It’s especially bizarre as there is evidence that Gorbachev has spent his entire life grappling with questions of faith. In March 2008, a British reporter discovered him on his knees for 30 minutes at St. Francis of Assisi’s tomb. “I feel very emotional to be here at such an important place not only for the Catholic faith, but for all humanity,” Gorbachev told the Daily Telegraph. “It was through St. Francis that I arrived at the Church.” (Church? Which church? The article didn’t say.) After praying before the bones of Francis, Gorbachev toured the basilica with the friars. He asked them for theological books to better understand the saint. “His story fascinates me and has played a fundamental role in my life,” Gorbachev said.
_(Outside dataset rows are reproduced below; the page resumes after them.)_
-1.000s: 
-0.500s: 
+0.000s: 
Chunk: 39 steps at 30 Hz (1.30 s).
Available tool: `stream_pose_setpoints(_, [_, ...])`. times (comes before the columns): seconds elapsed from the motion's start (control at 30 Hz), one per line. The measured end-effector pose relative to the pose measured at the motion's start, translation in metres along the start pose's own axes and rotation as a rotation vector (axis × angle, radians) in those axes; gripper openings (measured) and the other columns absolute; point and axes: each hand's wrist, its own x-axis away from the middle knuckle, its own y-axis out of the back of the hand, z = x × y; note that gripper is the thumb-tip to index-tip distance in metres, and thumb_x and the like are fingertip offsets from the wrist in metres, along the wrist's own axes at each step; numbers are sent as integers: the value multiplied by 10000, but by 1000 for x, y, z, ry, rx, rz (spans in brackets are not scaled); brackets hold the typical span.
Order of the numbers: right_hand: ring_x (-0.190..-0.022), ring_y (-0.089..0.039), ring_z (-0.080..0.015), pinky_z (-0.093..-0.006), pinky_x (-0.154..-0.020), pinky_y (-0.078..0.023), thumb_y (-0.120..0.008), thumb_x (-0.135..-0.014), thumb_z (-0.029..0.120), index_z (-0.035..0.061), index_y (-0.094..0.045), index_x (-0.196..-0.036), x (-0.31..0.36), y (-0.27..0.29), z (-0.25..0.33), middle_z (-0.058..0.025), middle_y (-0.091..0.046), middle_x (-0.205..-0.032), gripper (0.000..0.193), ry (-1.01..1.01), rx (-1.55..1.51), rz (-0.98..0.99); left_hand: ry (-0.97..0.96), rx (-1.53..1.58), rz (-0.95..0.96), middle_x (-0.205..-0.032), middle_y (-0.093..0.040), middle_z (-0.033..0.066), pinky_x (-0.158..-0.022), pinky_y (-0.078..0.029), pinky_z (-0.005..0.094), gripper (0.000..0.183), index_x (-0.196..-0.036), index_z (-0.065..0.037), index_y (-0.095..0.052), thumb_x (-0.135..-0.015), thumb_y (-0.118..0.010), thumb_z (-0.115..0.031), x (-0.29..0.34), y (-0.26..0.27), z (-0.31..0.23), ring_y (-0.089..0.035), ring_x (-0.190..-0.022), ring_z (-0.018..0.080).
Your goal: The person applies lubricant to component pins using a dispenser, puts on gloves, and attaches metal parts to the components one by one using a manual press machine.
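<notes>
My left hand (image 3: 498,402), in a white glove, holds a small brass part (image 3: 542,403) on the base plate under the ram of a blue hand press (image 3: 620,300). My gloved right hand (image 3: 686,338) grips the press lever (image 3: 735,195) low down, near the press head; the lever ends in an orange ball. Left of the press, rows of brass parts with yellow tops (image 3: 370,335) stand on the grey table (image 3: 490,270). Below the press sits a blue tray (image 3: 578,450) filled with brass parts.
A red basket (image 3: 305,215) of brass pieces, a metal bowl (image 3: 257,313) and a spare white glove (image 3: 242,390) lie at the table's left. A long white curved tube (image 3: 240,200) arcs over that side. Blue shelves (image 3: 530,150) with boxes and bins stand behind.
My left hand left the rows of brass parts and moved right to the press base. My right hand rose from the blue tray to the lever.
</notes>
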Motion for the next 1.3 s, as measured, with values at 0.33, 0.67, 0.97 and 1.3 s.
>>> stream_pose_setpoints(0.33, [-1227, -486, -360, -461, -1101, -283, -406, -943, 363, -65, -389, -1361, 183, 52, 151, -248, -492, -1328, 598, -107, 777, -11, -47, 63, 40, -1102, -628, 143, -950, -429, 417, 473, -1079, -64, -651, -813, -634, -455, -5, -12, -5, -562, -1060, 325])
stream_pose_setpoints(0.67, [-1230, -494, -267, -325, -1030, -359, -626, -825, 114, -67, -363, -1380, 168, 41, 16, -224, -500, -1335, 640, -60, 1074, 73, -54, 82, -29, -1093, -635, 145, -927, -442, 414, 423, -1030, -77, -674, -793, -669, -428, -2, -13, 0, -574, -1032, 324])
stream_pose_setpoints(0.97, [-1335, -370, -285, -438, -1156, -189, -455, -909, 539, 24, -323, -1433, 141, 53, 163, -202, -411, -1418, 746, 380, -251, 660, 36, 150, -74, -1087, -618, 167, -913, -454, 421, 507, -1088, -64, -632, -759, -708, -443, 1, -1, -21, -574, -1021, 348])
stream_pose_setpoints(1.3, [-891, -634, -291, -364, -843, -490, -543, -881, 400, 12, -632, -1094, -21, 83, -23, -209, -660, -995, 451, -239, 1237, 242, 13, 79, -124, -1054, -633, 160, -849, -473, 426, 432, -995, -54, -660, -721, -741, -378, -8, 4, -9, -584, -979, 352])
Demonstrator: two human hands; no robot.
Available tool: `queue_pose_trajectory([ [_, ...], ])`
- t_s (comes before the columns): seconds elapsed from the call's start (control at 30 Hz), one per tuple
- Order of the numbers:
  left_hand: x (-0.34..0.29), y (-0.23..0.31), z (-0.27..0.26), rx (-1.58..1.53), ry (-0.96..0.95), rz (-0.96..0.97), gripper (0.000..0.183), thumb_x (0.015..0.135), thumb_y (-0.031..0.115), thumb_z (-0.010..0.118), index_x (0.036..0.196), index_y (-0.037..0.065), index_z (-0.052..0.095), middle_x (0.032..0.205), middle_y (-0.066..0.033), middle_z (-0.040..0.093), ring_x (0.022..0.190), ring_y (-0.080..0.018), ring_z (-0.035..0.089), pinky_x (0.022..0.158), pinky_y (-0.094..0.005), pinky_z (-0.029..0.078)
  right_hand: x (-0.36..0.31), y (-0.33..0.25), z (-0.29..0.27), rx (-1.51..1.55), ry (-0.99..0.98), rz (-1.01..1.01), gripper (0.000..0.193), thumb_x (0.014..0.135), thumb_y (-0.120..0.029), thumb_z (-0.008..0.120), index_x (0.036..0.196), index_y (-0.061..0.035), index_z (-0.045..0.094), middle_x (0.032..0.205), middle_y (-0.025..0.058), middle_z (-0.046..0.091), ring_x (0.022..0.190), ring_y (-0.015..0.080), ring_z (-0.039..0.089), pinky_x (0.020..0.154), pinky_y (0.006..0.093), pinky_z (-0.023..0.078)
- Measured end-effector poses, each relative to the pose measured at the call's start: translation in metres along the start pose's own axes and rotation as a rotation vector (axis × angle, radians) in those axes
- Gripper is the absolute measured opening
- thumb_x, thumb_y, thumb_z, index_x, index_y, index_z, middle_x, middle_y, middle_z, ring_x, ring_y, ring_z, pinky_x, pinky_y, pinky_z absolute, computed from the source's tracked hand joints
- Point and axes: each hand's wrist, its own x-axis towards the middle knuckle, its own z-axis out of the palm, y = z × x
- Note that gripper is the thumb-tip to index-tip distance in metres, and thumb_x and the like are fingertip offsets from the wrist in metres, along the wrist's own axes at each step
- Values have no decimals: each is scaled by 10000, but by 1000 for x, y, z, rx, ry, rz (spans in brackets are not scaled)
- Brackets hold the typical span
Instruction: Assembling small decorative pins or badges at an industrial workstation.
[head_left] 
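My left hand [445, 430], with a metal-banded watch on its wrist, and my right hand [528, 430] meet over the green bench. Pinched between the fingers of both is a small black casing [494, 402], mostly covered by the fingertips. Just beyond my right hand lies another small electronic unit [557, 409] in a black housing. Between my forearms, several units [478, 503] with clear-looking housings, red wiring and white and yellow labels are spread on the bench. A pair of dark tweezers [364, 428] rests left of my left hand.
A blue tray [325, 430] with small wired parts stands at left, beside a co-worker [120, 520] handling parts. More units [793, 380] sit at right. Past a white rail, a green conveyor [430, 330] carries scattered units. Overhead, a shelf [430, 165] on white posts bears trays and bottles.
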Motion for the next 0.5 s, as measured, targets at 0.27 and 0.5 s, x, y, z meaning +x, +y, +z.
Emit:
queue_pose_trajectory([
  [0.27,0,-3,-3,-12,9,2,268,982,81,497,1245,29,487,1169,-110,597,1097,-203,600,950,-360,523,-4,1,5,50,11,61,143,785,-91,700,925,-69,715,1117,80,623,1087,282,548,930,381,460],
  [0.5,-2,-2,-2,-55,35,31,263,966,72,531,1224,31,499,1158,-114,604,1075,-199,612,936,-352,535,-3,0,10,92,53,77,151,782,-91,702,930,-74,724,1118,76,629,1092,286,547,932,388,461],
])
How so? Unfortunately, Taubman is silent on this or any similar encounters Gorbachev had. This exclusion is all the more remarkable because Taubman otherwise leaves no stone unturned in his remarkably comprehensive book. He interviewed not only Gorbachev (more than once) but numerous other officials and knowledgeable sources, in both English and Russian. He powerfully captures Gorbachev’s courage, brashness, outspokenness, high self-esteem, temperament, and character—both good and bad—emphasizing his aversion to violence. Here, mercifully, was a Soviet dictator who would not purge, orchestrate mass killings, or otherwise seek to physically harm scores of rivals or dissenters. Stalin would have had the organizers of the August 1991 coup that brought down the Soviet empire shot on the spot, with bloody pictures for his personal photo album.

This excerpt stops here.